**WHAT IS EXPECTED:**
Give only the number of lines below that contain the word "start".
=== RECORDED INFORMATION ===
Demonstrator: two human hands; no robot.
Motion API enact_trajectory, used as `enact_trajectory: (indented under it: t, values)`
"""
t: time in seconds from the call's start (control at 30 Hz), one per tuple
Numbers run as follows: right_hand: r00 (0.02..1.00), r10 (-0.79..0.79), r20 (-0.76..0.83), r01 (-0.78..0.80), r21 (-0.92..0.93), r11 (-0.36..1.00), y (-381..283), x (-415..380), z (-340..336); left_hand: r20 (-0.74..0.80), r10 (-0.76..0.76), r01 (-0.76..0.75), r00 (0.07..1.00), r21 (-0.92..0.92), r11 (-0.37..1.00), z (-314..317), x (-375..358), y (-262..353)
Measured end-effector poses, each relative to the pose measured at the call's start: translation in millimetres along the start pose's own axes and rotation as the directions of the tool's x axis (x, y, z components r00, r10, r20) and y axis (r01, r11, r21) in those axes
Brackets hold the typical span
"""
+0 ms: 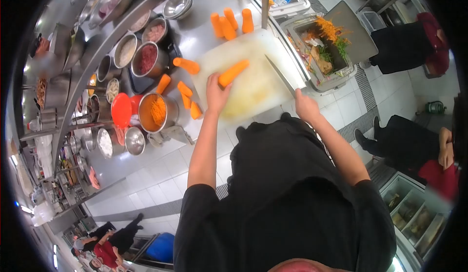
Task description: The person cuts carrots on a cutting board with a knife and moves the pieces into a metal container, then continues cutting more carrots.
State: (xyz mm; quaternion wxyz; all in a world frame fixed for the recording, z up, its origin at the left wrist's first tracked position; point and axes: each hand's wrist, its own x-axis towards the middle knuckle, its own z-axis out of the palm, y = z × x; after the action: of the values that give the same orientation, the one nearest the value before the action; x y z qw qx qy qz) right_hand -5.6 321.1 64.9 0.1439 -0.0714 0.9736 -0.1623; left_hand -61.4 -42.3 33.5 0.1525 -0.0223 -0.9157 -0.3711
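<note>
My left hand [218,94] is closed on the thick lower end of a peeled carrot [235,73], which lies slantwise on the white cutting board [261,94]. In my right hand [307,105] is the handle of a kitchen knife [281,73]; its blade points up and left over the board's right part, apart from the carrot. Another carrot [186,66] rests at the board's left edge. Shorter carrot pieces [185,94] lie left of the board, beside a steel pot [170,110] holding shredded carrot [158,111].
Several peeled carrots [247,21] stand or lie behind the board. Steel pots of meat [146,59] and a red lid [121,110] are at left. A bin of scraps [318,53] stands at right. Co-workers [412,143] stand at right and lower left.
</note>
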Motion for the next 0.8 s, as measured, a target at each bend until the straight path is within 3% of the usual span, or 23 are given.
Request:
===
**RESPONSE FOR THIS EXERCISE:**
2